WHAT IS NEEDED. If a line in the listing includes the word "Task", copy it out.

== RECORDS TO USE

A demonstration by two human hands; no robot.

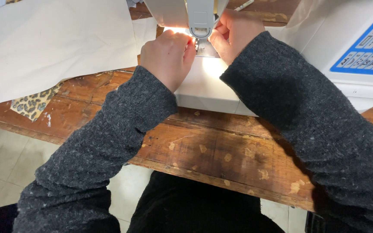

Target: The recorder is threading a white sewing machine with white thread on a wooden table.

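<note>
A white sewing machine [346, 39] stands on a worn wooden table [221, 146], its lamp lighting the bed [203, 82]. My left hand [167, 56] rests on the bed just left of the presser foot [200, 36], fingers curled toward the needle. On the other side of the foot is my right hand [234, 32], its fingers bunched close to the needle area. The glare and both hands hide what the fingertips touch. Both arms wear dark grey knitted sleeves.
A large cream fabric sheet [52, 43] lies at the left, with a leopard-print piece [33, 103] sticking out beneath it. The machine's blue control panel [365, 47] is at the right. Tiled floor [5, 164] shows below the table's front edge.
</note>
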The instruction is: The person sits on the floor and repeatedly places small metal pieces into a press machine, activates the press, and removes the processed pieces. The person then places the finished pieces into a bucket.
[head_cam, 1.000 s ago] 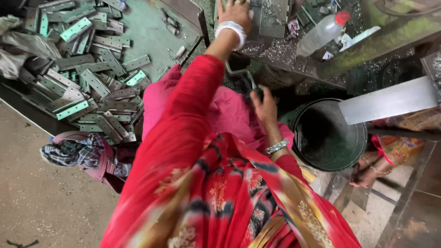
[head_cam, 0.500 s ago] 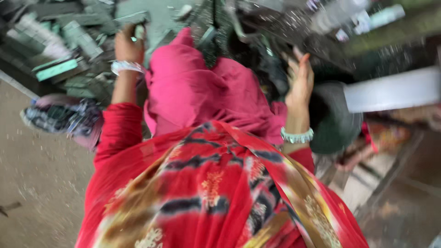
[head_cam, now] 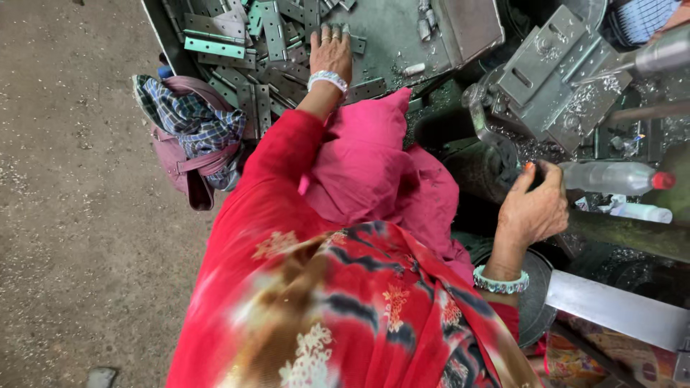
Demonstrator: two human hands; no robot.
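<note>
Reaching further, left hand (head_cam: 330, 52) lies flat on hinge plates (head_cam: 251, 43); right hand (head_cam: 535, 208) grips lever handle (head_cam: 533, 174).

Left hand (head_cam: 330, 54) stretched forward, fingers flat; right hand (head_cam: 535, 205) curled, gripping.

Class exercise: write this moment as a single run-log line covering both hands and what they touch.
left hand: flat on metal hinge plates in tray | right hand: grip closed on dark machine handle | plastic bottle: lying beside right hand

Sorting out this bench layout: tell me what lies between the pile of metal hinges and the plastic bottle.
In the head view, between the hinge pile and the plastic bottle lie a pink cloth and the grey metal press fixture.
</note>
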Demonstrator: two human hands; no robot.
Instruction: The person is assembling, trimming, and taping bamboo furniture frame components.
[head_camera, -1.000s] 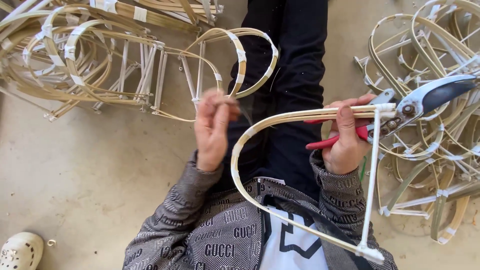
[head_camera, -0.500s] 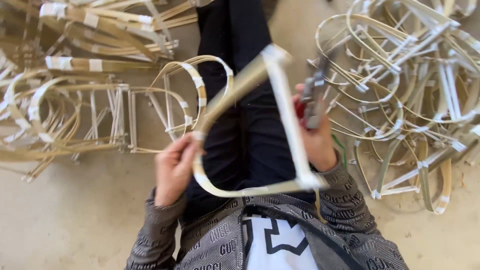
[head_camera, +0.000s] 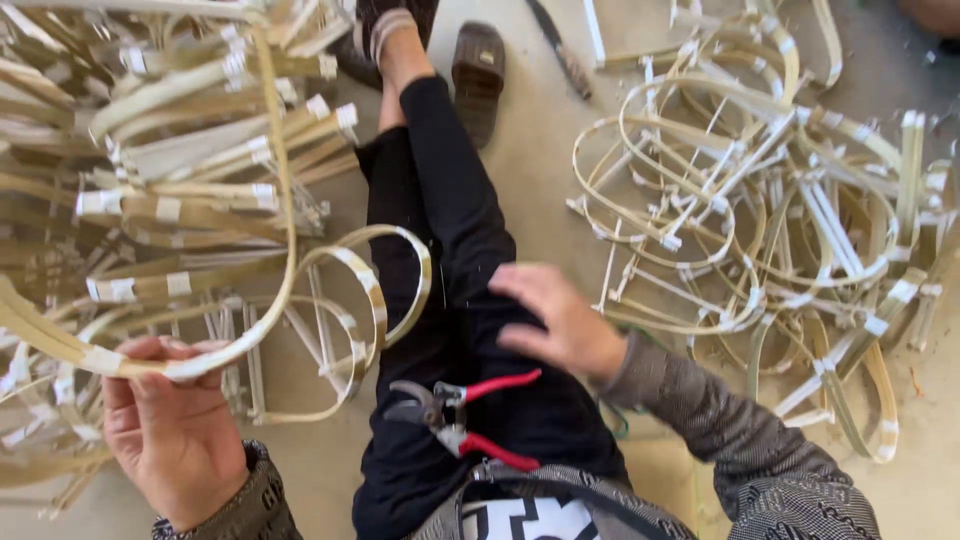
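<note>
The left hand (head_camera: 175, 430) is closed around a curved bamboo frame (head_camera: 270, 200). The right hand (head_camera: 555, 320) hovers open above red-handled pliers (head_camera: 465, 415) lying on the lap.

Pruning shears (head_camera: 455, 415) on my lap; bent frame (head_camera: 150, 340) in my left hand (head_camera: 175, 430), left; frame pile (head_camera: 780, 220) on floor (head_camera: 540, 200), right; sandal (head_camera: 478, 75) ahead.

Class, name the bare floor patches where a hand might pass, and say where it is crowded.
Bare floor lies between the outstretched leg and the right pile of bamboo frames, and at bottom right. The left pile of frames is crowded.
</note>
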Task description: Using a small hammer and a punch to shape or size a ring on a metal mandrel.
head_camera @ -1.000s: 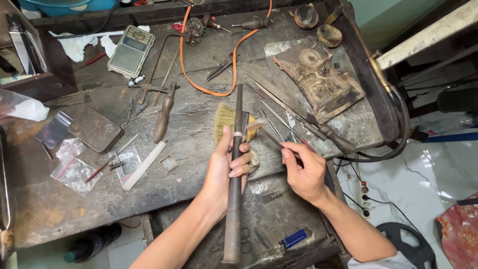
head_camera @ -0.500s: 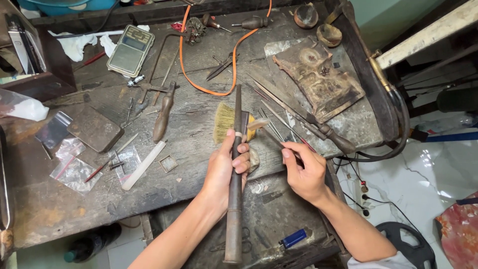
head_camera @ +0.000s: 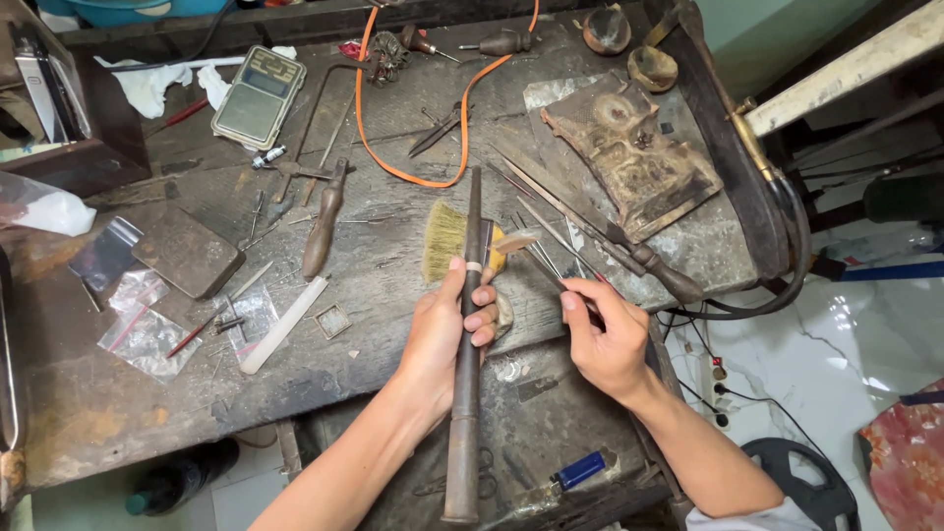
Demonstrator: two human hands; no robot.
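Metal rod (head_camera: pixel 466 344) unmoved in left hand (head_camera: pixel 444 329).

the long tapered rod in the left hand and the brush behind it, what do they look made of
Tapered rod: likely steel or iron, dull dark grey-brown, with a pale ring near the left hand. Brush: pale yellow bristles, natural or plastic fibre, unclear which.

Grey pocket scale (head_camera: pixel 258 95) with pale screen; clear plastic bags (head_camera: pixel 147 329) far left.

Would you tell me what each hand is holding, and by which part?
The left hand grips a tapered rod near its middle; the right hand pinches a thin tool at its near end.
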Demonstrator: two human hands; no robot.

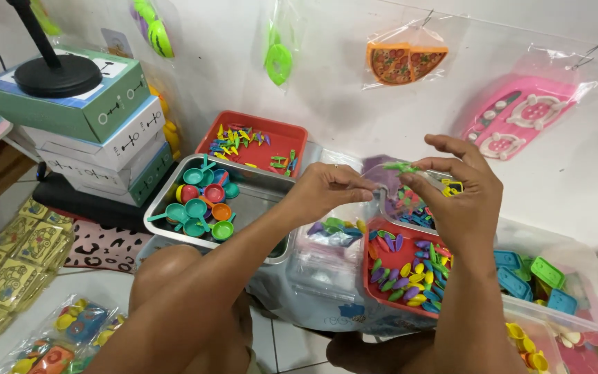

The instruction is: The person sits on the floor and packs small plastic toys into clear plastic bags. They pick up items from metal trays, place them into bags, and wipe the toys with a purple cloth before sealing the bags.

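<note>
Both hands meet above a row of trays. The left hand (330, 190) and the right hand (461, 190) each pinch an end of a small clear bag (384, 173), which seems to hold a green toy piece (401, 167). Just below lies a red tray (375, 277) of yellow, purple and green plastic bits. To the left, a metal tray (167, 201) holds little toy pans (198, 201), with another red tray (285, 135) behind it.

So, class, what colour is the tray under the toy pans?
Silver metal tray, seen in the head view.
</note>
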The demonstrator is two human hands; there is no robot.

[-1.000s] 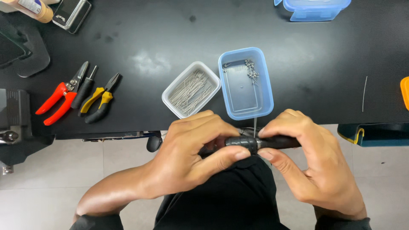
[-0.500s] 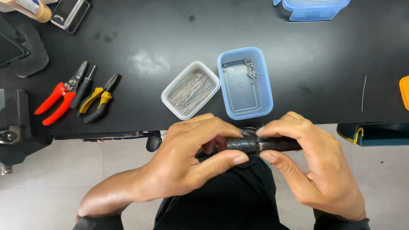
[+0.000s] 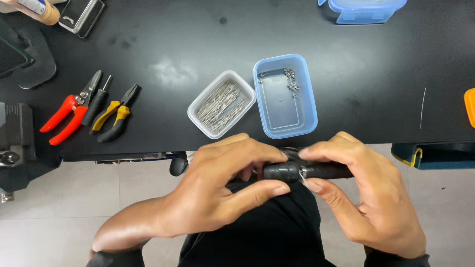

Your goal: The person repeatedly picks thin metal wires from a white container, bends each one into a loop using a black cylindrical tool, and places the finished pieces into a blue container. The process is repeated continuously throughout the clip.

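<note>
Head view: we see two open tubs on the black table, a white one (image 3: 221, 110) heaped with thin straight wire pins and a blue one (image 3: 285, 97) holding a few small bent metal pieces in its far corner. Near us, below the table edge, our left hand (image 3: 217, 190) and right hand (image 3: 368, 198) are together, both clamped on one black cylindrical tool (image 3: 304, 171). Far left lie red cutters (image 3: 69, 114), a black screwdriver (image 3: 96, 104) and yellow pliers (image 3: 116, 116).

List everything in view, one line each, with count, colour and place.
black tool: one, black, held in both hands below the table edge
white tray: one, white, table centre, holds thin metal pins
blue tray: one, light blue, right of the white tray, a few small metal parts inside
red cutters: one, red handles, table left
screwdriver: one, black, beside the cutters
yellow pliers: one, yellow and black, table left
blue box: one, top edge
left hand: one, on the tool
right hand: one, on the tool
</note>
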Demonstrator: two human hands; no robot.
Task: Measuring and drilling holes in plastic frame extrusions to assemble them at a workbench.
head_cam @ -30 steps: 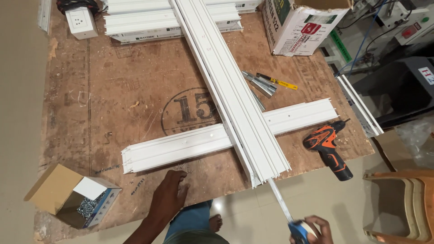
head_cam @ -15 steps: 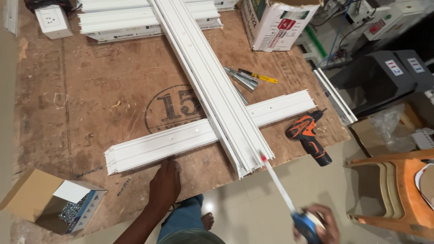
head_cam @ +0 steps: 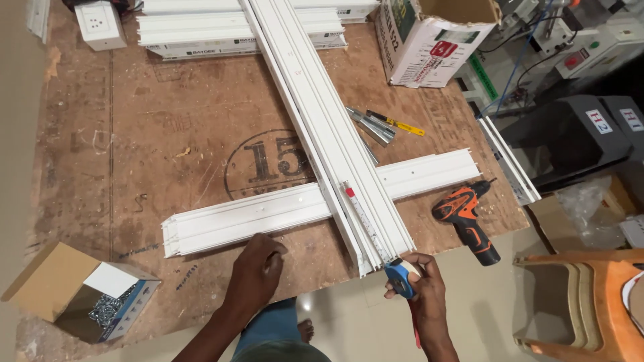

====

SOLVED EXERCISE.
Task description: Using a small hammer and a punch to shape or size a ring on a metal mandrel.
Task: Measuring and drilling holes in plastic frame extrusions to assemble them at a workbench.

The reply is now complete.